■ **Work order**:
For this task, copy all of the data below exactly and skip the pictures.

■ **Given information**:
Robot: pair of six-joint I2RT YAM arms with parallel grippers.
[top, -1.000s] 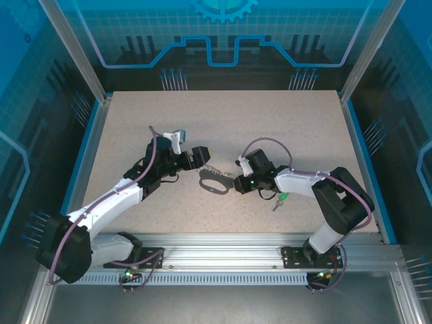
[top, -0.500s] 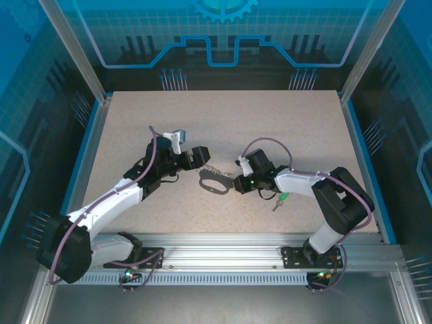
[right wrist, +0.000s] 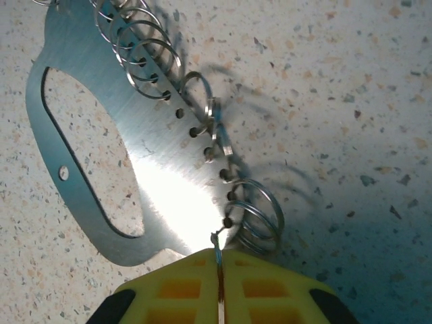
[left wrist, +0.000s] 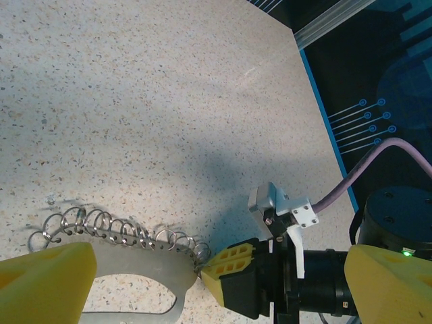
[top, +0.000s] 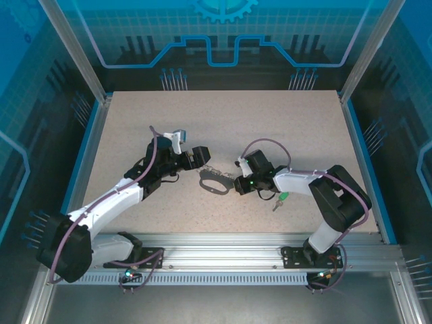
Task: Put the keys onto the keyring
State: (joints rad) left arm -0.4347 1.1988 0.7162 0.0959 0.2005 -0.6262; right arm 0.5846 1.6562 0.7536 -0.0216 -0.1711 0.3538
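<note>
- Right hand (right wrist: 219,283) pinches the keyring's (right wrist: 162,169) end loop, probably steadying it.
- Left hand (top: 202,162) hangs spread over its far end.
- Key (top: 283,198) lies behind the right hand.

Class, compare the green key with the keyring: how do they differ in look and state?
The key has a green head; the keyring is grey metal strung with wire loops. The key lies loose; the keyring is pinched by the right gripper. Both rest on the table.
</note>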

■ **Solution to this problem**:
Robot: pair of six-joint I2RT YAM arms with parallel grippers.
[top, -1.000s] 
[top, -0.500s] 
[right wrist, +0.000s] 
[left wrist, +0.000s] 
[top, +0.000s] 
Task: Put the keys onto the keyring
State: (joints rad) left arm -0.4347 1.1988 0.7162 0.0959 0.2005 -0.6262; right arm 0.5846 1.6562 0.7536 -0.0216 -0.1711 0.3538
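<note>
- Right hand (right wrist: 219,283) pinches the keyring's (right wrist: 162,169) end loop, probably steadying it.
- Left hand (top: 202,162) hangs spread over its far end.
- Key (top: 283,198) lies behind the right hand.

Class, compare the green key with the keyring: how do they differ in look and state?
The key has a green head; the keyring is grey metal strung with wire loops. The key lies loose; the keyring is pinched by the right gripper. Both rest on the table.
</note>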

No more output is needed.